Alors qu'Emmanuel Macron a mentionné «l'islamisme politique» dans son discours du 2 octobre dernier sur les séparatismes, Julien Odoul n'attend pas la présentation du projet de loi du 9 décembre prochain pour demander des expulsions. Quant à la charte de la laïcité, elle est jugée «ridicule» : «on souhaite d'abord que les lois actuelles soient appliquées». Le RN se montre plutôt demandeur «d'interdiction des signes religieux ostentatoires lors des sorties scolaires».

«La place des réseaux sociaux qui médiatisent ces extraits de violence»


Après la presse imprimée, d'autres vecteurs sont mis en avant par l'élu du RN pour appréhender les phénomènes de violence : «ce qui a changé, c'est la place des réseaux sociaux qui médiatisent ces extraits de violence, les pouvoirs publics ne peuvent plus nier, on a essayé de minimiser, de taire». Les réseaux sociaux devenant une caisse de résonance des faits de violence en fonction de la sensibilité ou des intérêts des personnes qui les agitent.

Pour Julien Odoul, les Français connaissent «ceux qui constituent une menace pour la sécurité, (…) c'est ni Robert dans son tracteur, ni Marie-Joséphine» mais «des jeunes et des moins jeunes issus de l'immigration». «Pour la plupart d'entre eux, ils sont Français. Il y a eu un échec total de l'assimilation» ajoute-t-il en voyant «une volonté de ne surtout pas vouloir cibler sur ces personnes».

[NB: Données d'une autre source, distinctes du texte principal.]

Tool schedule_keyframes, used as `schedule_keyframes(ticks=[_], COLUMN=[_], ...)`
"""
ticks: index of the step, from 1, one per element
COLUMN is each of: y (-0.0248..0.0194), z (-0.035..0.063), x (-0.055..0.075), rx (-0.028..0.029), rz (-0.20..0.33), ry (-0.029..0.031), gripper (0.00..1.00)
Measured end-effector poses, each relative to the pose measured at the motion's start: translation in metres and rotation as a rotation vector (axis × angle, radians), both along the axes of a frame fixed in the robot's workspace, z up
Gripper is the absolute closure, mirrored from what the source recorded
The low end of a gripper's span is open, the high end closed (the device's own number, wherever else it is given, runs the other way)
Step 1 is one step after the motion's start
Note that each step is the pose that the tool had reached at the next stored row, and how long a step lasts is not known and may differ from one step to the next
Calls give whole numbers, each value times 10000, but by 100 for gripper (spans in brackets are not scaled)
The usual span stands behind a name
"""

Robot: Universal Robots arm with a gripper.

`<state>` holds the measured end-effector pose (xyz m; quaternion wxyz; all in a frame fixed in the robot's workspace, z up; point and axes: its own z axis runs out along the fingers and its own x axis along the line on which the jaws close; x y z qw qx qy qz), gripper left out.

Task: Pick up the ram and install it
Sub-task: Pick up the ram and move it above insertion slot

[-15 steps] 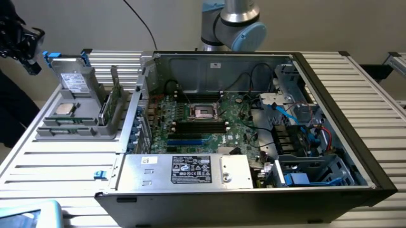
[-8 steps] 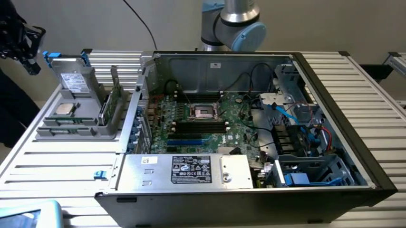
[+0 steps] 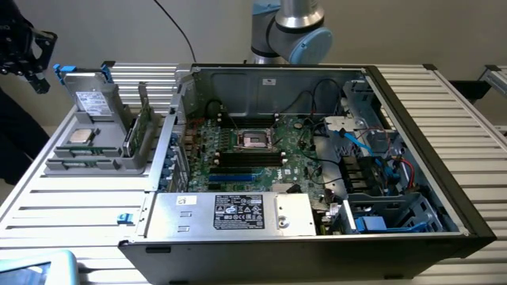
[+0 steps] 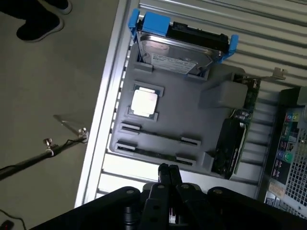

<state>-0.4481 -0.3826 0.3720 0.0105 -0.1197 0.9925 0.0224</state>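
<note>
The ram (image 4: 152, 155) is a thin green stick standing on edge in the front slot of a grey holder tray (image 4: 182, 112); a second like stick (image 4: 160, 135) stands in the slot behind it. In the exterior view the sticks (image 3: 79, 153) lie low in the tray (image 3: 95, 166) at the exterior view's left. My gripper (image 4: 169, 171) hangs above the tray's front edge, close over the ram, its two black fingers pressed together and holding nothing. From the exterior camera the gripper (image 3: 38, 80) is high at the far left. The black ram slots (image 3: 250, 157) on the motherboard are bare.
On the tray are a grey drive with blue tabs (image 4: 180, 45), a square silver processor (image 4: 144, 102) and an upright green card (image 4: 235, 139). The open computer case (image 3: 443, 178) lies on a slatted metal table (image 3: 71, 208). A shoe (image 4: 41, 21) stands on the floor.
</note>
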Motion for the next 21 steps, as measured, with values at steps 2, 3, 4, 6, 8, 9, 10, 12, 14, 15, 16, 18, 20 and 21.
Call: schedule_keyframes(ticks=[2, 3, 4, 6, 8, 9, 10, 12, 14, 15, 16, 18, 20, 21], y=[0, 0, 0, 0, 0, 0, 0, 0, 0, 0, 0, 0, 0, 0], z=[0, 0, -1, -2, -2, -3, -3, -3, -4, -4, -5, -5, -6, -7], x=[0, 0, 0, 0, 0, 0, 0, 0, 0, 0, 0, 0, 0, 0], rx=[0, 0, 0, 0, 0, 0, 0, 0, 0, 0, 0, 0, 0, 0], rz=[364, 556, 735, 1096, 1467, 1645, 1826, 2185, 2555, 2742, 2920, 3281, 3641, 3819], ry=[1, 1, 1, 0, 0, -1, 0, 0, 1, 0, -1, 0, 0, 0], gripper=[89, 89, 89, 89, 89, 89, 89, 89, 89, 89, 89, 89, 89, 89])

Se référant à la famille politique de la présidente du conseil régional de Bourgogne-Franche-Comté Marie-Guite Dufay (PS), Julien Odoul critique la politique de la ville qu'il voit comme une façon de «financer la paix sociale». Julien Odoul analyse que «le fait d'être un criminel n'est pas lié à la situation sociale, il n'y a aucune corrélation entre les deux». «Si ça avait des résultats, on aimerait» envisage l'élu de l'Yonne en considérant que les populations des quartiers populaires «n'ont pas eu la paix sociale» et que «les jeunes précaires sont dans nos territoires ruraux».